Concurrently, fMRI CAPs capture transient network coactivation through sliding-window correlation. Fourteen CAPs were identified, with CAP (DAN⁺/VAN⁻) showing prolonged dwell time in responders (P=0.012). "The antagonistic DAN-VAN dynamics inversely correlate with microstate C suppression (ρ=−0.315, P=0.048)," demonstrated by GRETNA-based k-means clustering. When integrated with EEG microstate parameters, the SVM classifier achieves 86% accuracy in predicting MIRT response, outperforming clinical scales alone (50.7%). Specificity was confirmed using PDQ-39 quality-of-life scores at 3-month follow-up. "The modular design allows adaptation to diverse rehabilitation protocols by retraining the classifier," enabling personalized treatment planning. Compared to conventional 4-week rehabilitation programs, this approach reduces intervention time to 2 weeks while maintaining efficacy. However, current limitations include medication confounding effects and lack of healthy control baselines. Future work will focus on longitudinal validation and integration with closed-loop neuromodulation.

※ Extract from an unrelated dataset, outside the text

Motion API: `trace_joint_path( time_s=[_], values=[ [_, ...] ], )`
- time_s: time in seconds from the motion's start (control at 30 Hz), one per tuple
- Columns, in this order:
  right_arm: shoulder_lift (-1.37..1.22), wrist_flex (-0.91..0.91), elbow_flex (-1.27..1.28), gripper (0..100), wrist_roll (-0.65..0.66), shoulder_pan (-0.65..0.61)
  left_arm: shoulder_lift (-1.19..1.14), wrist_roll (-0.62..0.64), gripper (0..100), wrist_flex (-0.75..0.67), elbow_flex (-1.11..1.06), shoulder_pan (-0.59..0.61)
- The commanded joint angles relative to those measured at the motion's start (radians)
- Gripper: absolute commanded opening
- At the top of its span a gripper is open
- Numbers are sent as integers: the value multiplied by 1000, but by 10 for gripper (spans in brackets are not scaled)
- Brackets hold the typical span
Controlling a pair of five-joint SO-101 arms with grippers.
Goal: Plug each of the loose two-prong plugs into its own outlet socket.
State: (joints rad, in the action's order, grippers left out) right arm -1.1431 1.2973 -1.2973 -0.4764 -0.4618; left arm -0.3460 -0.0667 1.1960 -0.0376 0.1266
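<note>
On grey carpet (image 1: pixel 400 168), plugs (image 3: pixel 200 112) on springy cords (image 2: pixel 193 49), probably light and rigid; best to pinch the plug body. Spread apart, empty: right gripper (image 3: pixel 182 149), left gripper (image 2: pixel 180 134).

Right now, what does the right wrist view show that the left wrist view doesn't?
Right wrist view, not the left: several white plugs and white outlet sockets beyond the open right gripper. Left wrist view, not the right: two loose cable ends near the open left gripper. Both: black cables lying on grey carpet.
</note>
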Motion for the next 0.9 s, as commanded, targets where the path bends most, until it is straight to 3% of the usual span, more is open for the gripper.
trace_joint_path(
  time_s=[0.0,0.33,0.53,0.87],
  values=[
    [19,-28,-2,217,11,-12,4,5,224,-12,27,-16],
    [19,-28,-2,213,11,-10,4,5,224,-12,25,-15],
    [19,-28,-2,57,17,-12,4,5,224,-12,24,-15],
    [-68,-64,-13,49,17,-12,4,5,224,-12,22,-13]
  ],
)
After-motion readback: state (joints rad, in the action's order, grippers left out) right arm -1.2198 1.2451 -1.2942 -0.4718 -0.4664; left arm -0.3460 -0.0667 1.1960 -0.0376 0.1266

Collectively, this neuroimaging framework offers a transformative tool for precision rehabilitation in PD, advancing resource optimization in neurodegenerative care.
Authors of the paper include Guangying Pei, Mengxuan Hu, Jian Ouyang, Zhaohui Jin, Kexin Wang, Detao Meng, Yixuan Wang, Keke Chen, Li Wang, Li-Zhi Cao, Shintaro Funahashi, Tianyi Yan, and Boyan Fang.
This work was supported by the National Natural Science Foundation of China (grant numbers 82202291 and 62336002), the Beijing Natural Science Foundation (grant numbers 7242274 and S23114), the Key-Area Research and Development Program of Guangdong Province (grant number 2023B0303030002), the STI 2030-Major Projects (grant number 2022ZD0208500), the Beijing Nova Program (grant number 20230484465), and the Science and Technology Development Fund of Beijing Rehabilitation Hospital, Capital Medical University (grant number 2023R-04).
The paper, “Enhancing Attention Network Spatiotemporal Dynamics for Motor Rehabilitation in Parkinson’s Disease” was published in the journal Cyborg and Bionic Systems on Jun 19, 2025, at DOI: 10.34133/cbsystems.0293.